Give back the material word for word, every line included.

▸ DATA SEGMENT
Segment Open

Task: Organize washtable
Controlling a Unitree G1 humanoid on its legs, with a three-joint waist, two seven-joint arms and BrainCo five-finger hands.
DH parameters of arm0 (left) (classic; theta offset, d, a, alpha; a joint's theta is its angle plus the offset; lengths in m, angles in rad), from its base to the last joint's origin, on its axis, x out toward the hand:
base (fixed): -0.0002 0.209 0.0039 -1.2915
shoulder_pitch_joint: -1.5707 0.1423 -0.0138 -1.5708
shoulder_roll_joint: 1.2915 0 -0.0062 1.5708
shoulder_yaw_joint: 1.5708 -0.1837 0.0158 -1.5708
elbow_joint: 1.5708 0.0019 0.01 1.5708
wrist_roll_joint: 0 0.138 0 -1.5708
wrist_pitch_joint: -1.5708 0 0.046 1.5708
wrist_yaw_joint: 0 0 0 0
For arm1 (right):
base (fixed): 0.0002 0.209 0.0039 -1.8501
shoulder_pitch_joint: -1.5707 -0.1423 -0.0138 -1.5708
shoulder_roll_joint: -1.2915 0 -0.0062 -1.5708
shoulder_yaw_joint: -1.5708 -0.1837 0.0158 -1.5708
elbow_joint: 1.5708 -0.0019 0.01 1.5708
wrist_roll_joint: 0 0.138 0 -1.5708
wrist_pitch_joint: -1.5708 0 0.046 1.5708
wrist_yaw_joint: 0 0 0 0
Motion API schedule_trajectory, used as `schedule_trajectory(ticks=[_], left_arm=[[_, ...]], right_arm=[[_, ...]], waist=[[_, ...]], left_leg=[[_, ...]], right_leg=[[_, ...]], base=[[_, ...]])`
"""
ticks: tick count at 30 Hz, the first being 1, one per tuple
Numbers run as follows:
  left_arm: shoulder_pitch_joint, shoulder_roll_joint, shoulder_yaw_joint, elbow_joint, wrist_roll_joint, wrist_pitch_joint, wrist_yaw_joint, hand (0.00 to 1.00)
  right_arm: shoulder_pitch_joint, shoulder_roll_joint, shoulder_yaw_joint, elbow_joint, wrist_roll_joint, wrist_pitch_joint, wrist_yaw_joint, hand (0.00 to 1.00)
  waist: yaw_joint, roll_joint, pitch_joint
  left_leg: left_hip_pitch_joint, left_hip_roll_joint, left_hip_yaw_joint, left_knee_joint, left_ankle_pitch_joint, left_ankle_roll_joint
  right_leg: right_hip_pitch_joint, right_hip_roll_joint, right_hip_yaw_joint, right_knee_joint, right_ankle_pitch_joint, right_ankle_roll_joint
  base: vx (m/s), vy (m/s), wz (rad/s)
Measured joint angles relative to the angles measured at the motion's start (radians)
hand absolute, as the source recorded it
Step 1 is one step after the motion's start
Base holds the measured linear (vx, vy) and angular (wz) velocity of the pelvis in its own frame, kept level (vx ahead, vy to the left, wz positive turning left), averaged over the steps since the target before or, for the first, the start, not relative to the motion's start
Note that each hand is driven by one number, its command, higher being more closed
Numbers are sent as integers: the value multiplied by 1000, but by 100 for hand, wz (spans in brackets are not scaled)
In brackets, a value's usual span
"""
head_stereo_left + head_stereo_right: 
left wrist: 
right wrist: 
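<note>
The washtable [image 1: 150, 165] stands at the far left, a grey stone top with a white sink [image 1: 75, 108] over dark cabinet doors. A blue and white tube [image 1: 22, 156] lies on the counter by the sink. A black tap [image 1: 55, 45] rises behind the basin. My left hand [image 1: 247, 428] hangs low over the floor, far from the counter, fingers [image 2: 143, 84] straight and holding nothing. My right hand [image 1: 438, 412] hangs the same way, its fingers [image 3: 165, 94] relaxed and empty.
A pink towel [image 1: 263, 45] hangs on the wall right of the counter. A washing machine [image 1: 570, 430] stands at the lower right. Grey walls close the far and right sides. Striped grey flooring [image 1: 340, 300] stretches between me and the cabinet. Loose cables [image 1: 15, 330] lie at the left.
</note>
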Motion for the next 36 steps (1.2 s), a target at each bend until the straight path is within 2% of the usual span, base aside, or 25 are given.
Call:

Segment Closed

▸ SOLUTION TO THE EXERCISE
Task: Organize washtable
Controlling a Unitree G1 humanoid on its legs, with a three-joint waist, two seven-joint arms and BrainCo five-finger hands.
DH parameters of arm0 (left) (classic; theta offset, d, a, alpha; a joint's theta is its angle plus the offset; lengths in m, angles in rad), from its base to the last joint's origin, on its axis, x out toward the hand:
base (fixed): -0.0002 0.209 0.0039 -1.2915
shoulder_pitch_joint: -1.5707 0.1423 -0.0138 -1.5708
shoulder_roll_joint: 1.2915 0 -0.0062 1.5708
shoulder_yaw_joint: 1.5708 -0.1837 0.0158 -1.5708
elbow_joint: 1.5708 0.0019 0.01 1.5708
wrist_roll_joint: 0 0.138 0 -1.5708
wrist_pitch_joint: -1.5708 0 0.046 1.5708
wrist_yaw_joint: 0 0 0 0
For arm1 (right):
base (fixed): 0.0002 0.209 0.0039 -1.8501
shoulder_pitch_joint: -1.5707 -0.1423 -0.0138 -1.5708
shoulder_roll_joint: -1.2915 0 -0.0062 -1.5708
shoulder_yaw_joint: -1.5708 -0.1837 0.0158 -1.5708
elbow_joint: 1.5708 -0.0019 0.01 1.5708
wrist_roll_joint: 0 0.138 0 -1.5708
wrist_pitch_joint: -1.5708 0 0.046 1.5708
wrist_yaw_joint: 0 0 0 0
Motion API schedule_trajectory, used as `schedule_trajectory(ticks=[_], left_arm=[[_, ...]], right_arm=[[_, ...]], waist=[[_, ...]], left_leg=[[_, ...]], right_leg=[[_, ...]], base=[[_, ...]])`
"""
ticks: tick count at 30 Hz, the first being 1, one per tuple
Numbers run as follows:
  left_arm: shoulder_pitch_joint, shoulder_roll_joint, shoulder_yaw_joint, elbow_joint, wrist_roll_joint, wrist_pitch_joint, wrist_yaw_joint, hand (0.00 to 1.00)
  right_arm: shoulder_pitch_joint, shoulder_roll_joint, shoulder_yaw_joint, elbow_joint, wrist_roll_joint, wrist_pitch_joint, wrist_yaw_joint, hand (0.00 to 1.00)
  waist: yaw_joint, roll_joint, pitch_joint
  left_leg: left_hip_pitch_joint, left_hip_roll_joint, left_hip_yaw_joint, left_knee_joint, left_ankle_pitch_joint, left_ankle_roll_joint
  right_leg: right_hip_pitch_joint, right_hip_roll_joint, right_hip_yaw_joint, right_knee_joint, right_ankle_pitch_joint, right_ankle_roll_joint
  base: vx (m/s), vy (m/s), wz (rad/s)
Measured joint angles relative to the angles measured at the motion's start (radians)
hand absolute, as the source recorded it
Step 1 is one step after the motion's start
Base holds the measured linear (vx, vy) and angular (wz) velocity of the pelvis in its own frame, kept level (vx ahead, vy to the left, wz positive turning left), averaged over the steps since the target before or, for the first, the start, not relative to the motion's start
Note that each hand is driven by one number, its command, higher being more closed
Numbers are sent as integers: the value multiplied by 1000, but by 100 for hand, wz (spans in brackets are not scaled)
In brackets, a value's usual span
"""
head_stereo_left + head_stereo_right: 
left wrist: 
right wrist: 
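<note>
The washtable [image 1: 150, 165] stands at the far left, a grey stone top with a white sink [image 1: 75, 108] over dark cabinet doors. A blue and white tube [image 1: 22, 156] lies on the counter by the sink. A black tap [image 1: 55, 45] rises behind the basin. My left hand [image 1: 247, 428] hangs low over the floor, far from the counter, fingers [image 2: 143, 84] straight and holding nothing. My right hand [image 1: 438, 412] hangs the same way, its fingers [image 3: 165, 94] relaxed and empty.
A pink towel [image 1: 263, 45] hangs on the wall right of the counter. A washing machine [image 1: 570, 430] stands at the lower right. Grey walls close the far and right sides. Striped grey flooring [image 1: 340, 300] stretches between me and the cabinet. Loose cables [image 1: 15, 330] lie at the left.
</note>
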Motion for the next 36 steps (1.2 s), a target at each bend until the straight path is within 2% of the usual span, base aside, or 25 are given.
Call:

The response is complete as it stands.